Over the prior two decades, each time HFPA granted new or additional options to dcp the parties executed a new agreement or an amendment to their existing agreement. That was done in 1983, 1987, 1989 and 1993. But in 2001, the parties neither entered into a new agreement nor amended their existing agreement. To the contrary, the language of the 2001 Exercise of Options and the fact that it was exercised unilaterally by dcp confirms that the parties understood the extensions clause in the 1993 Amendment to automatically provide dcp with the rights to additional options to cover the 2001 NBC Extension. (Ex. 4.) The 2001 Exercise of Options was drafted by HFPA's counsel with the knowledge of HFPA's President. It plainly states that the contract between dcp and HFPA is "deemed extended for any extensions of the NBC/dcp Agreement." (Ex. 4, 24-27.) In order to obtain additional options from HFPA to produce and distribute the Golden Globe Awards show for the years 2006 to 2011, dcp needed only to extend its contract with NBC, and then exercise its rights to additional options, and dcp proceeded accordingly.

Finally, statements made by various HFPA members, officers and directors over the span of years prior to the filing of this lawsuit provide additional support for both dcp's plain language reading of the clause and for the Court's determination that HFPA interpreted the extensions clause of the 1993 Amendment to mean that dcp had the right to exercise its options to produce the Golden Globe Awards for so long as NBC agreed to televise the show. For example, at the December 10, 2002 HFPA Board meeting attended by representatives of dcp, past HFPA President and Board member Judy Solomon stated: "[A]ccordingly if you will go through the contract to the extension, excuse me, from 1993 it says that we -- you have an extension 'til 2005 or as long as NBC wants it." (Ex. 70.) In July 2010, Solomon informed another HFPA member that "[HFPA's] agreement with dcp does not expire[,] only the one that dcp has with nbc." (Ex. 542.) In addition, HFPA's Presidents made more than one reference to the "perpetuity clause" (which dcp was told was a "major irritant" to the organization) and they made several attempts to extricate HFPA from that clause. (See Exs. 118, 120, 252.) These statements and actions further support the finding that the parties understood the 1993 Amendment to permit dcp to extend its contract with HFPA for any "extensions, renewals, substitutions or modifications of the NBC Agreement."
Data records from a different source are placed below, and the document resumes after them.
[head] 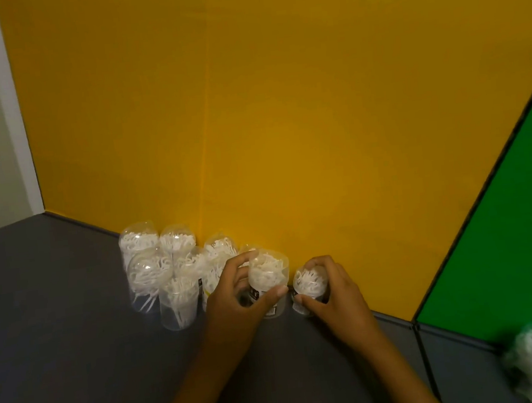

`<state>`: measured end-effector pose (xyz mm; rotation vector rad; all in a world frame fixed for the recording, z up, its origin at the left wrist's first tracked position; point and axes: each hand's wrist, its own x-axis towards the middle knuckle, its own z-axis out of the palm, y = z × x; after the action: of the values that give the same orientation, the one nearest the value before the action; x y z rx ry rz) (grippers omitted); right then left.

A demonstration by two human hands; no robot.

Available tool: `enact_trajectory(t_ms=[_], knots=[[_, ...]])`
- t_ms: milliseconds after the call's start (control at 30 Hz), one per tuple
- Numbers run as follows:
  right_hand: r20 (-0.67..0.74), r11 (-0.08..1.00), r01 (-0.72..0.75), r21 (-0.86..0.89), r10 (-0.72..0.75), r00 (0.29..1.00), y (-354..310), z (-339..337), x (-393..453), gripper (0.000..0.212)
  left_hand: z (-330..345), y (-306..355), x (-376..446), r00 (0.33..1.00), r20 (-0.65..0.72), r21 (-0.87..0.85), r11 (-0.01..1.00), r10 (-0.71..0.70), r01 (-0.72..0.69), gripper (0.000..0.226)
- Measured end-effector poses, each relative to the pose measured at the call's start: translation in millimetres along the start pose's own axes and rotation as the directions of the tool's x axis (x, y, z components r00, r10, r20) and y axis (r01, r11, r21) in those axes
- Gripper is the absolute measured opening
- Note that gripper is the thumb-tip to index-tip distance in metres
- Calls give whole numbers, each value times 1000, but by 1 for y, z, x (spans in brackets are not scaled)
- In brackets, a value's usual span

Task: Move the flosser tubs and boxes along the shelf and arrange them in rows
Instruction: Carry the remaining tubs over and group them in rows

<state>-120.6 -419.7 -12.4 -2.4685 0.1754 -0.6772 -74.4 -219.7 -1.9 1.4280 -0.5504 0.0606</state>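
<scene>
Two hands gripped one flosser tub each: left hand fingers curled round taller tub, right hand round shorter tub; both stood on grey shelf by yellow wall, beside tub cluster

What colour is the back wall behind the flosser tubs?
Yellow-orange back wall, plain, clearest in the head view; a green panel joins it on the right.

Yellow back panel, green panel to its right, white upright at left
</scene>
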Motion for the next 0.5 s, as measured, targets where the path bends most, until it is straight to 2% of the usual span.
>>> enact_trajectory(t_ms=[133, 267, 400, 500], knots=[[-16, 981, -116, 158, 120, 993, 2, -7, -1, 56, -3, -5, -3, 1000, 16, -26, 1000, -11, 12, 76], [-9, 910, -233, 343, 252, 968, 2, -26, -7, 65, -3, -6, -5, 998, 65, -11, 1000, -14, 15, 74], [-13, 852, -245, 462, 283, 959, 3, -51, -25, 64, -1, -7, -6, 990, 138, -16, 1000, -20, 22, 80], [-35, 841, -218, 495, 270, 962, -2, -70, -47, 64, 7, 1, -10, 990, 139, -35, 999, -24, 29, 81]])
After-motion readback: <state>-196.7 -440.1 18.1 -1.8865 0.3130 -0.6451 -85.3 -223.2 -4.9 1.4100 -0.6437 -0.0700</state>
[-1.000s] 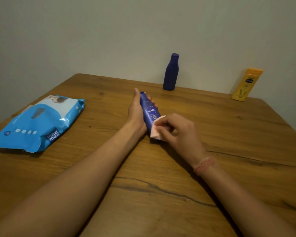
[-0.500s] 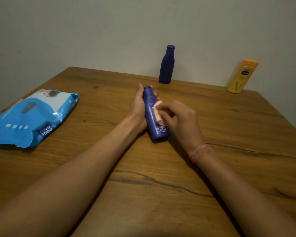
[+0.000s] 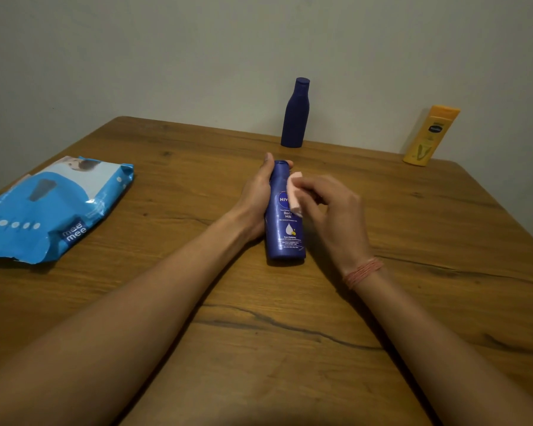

(d) Evidence Of Industry Custom And Practice

Evidence of industry "custom or standard practice is admissible to interpret the terms of a contract," Midwest TV, 205 Cal. App. 3d at 451, as contracts "are to be read on the assumption that . . . the usages of trade were taken for granted when the document was phrased." Cal. Code Civ. Proc. § 1856(b), Law Rev. Comm. Comment. Industry usage becomes "an element of the meaning of the words used" unless it is "carefully negated." Id. Evidence of custom and practice applies regardless of whether the signatories are industry insiders, because "when there is a custom in a certain industry, those engaged in that industry are deemed to have contracted in reference to that practice unless the contrary appears." Midwest TV, 205 Cal. App. 3d at 451 ("industry custom binds those engaged in the business even though there is no specific proof that the particular party . . . knew of the custom").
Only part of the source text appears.